Nava Vihara - Cultural Influence

Cultural Influence

The word Navbehar (or its variants) appears in several locations of present-day Iran, a sign of the extent of Buddhist impact in ancient times. The Arch of Nawbahar can still be seen today near Balkh.

The many Buddhist references in the Persian literature of the period also provide evidence of Islamic–Buddhist cultural contact. Persian poetry, for example, often used the simile for palaces that they were "as beautiful as a Nowbahar (Nava Vihara)." Further, at Navbahar and Bamiyan, Buddha images, particularly of Maitreya, the future Buddha, had 'moon discs' or halo iconographically represented behind or around their heads.
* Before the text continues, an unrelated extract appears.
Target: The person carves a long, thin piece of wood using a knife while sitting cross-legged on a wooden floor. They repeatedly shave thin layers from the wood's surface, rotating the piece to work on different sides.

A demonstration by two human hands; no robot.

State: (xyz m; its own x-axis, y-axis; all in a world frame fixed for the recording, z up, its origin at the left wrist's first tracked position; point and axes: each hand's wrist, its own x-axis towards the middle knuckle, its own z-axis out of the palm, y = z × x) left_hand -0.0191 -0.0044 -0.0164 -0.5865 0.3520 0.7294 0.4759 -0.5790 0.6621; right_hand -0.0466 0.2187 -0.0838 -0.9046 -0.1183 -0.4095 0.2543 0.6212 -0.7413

This led to the poetic depiction of pure beauty as someone having "the moon-shaped face of a Buddha." Thus, 11th-century Persian poems, such as Varqe and Golshah by Ayyuqi, use the word budh with a positive connotation for "Buddha," not with its second, derogatory meaning as "idol." It implies the ideal of asexual beauty in both men and women. Such references indicate that either Buddhist monasteries and images were present in these Iranian cultural areas at least through the early Mongol period in the 13th century or, at minimum, that a strong Buddhist legacy remained for centuries among the Buddhist converts to Islam.